Home | About | Sematext search-lucene.com search-hadoop.com
 Search Hadoop and all its subprojects:

Switch to Threaded View
Hadoop, mail # user - PCAP file format support


Copy link to this message
-
Re: PCAP file format support
Saptarshi Guha 2009-07-31, 06:04
Quite true.
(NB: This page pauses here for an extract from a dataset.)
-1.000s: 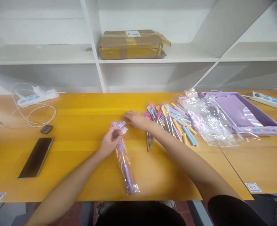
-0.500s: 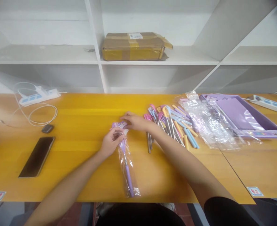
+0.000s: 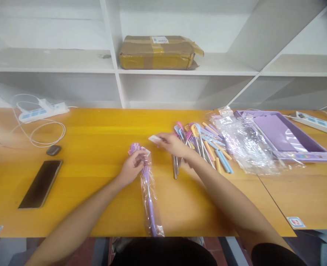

In fact there is no such record as number of packets in a PCAP
file.
One has to get the filesize and divide by cumulative (plus some other
things) bytes to find out what %
one is into the file.

3 options, either write your own packet capture(interface with pcap) that
sends the packets to the HDFS, or writes them directly to your own text
formt  or postprocess the pcap(e.g to text) file and the store resulting
thing on the HDFS.

Hope it helps
Saptarshi
On Thu, Jul 30, 2009 at 12:21 AM, william kinney
<[EMAIL PROTECTED]>wrote:

> +1
>
> In general I think you would just need to parse the interesting fields
> via a java pcap format reader (or do the byte reading yourself, the
> format is pretty standard:
> http://wiki.wireshark.org/Development/LibpcapFileFormat), put them
> into a Writeable object and write them to the HDFS via SequenceFile
> format.
>
> Another option is using a binary serialization package such as avro,
> thrift or protobuf and writing the serialized form to the HDFS. You
> would then need to write your own InputFormat/RecordReader for it, or
> wait for http://issues.apache.org/jira/browse/MAPREDUCE-377 or some
> other native support.
>
> Will
>
> On Wed, Jul 29, 2009 at 7:21 PM, Ariel Rabkin<[EMAIL PROTECTED]> wrote:
> > I remember looking at this some months back.
> >
> > My recollection is that PCAP is a somewhat awkward format to
> > MapReduce, since it isn't splittable -- you can't find record
> > boundaries, if you start at a random offset.
> >
> > You may want to do some sort of preprocessing, before you upload your
> > logs to HDFS to fix this.  Irritatingly, the existing code I've seen
> > for processing PCAP files doesn't seem very friendly to parsing
> > arbitrary packet-trace data in-memory.
> >
> > --Ari
> >
> > On Tue, Jul 28, 2009 at 8:31 AM, Wasim Bari<[EMAIL PROTECTED]> wrote:
> >>
> >>
> >>
> >>
> >>
> >> Hi,
> >>
> >>   I have data in PCAP file format (packet capture for network trafficc).
> Is it possible to process this file in Hadoop in same format ? Or any
> supporting tool over hadoop to analyze data from PCAP files ?
> >>
> >>
> >>
> >>
> >>
> >> Bye
> >>
> >>
> >>
> >> Wasim
> >>
> >
> >
> >
> > --
> > Ari Rabkin [EMAIL PROTECTED]
> > UC Berkeley Computer Science Department
> >
>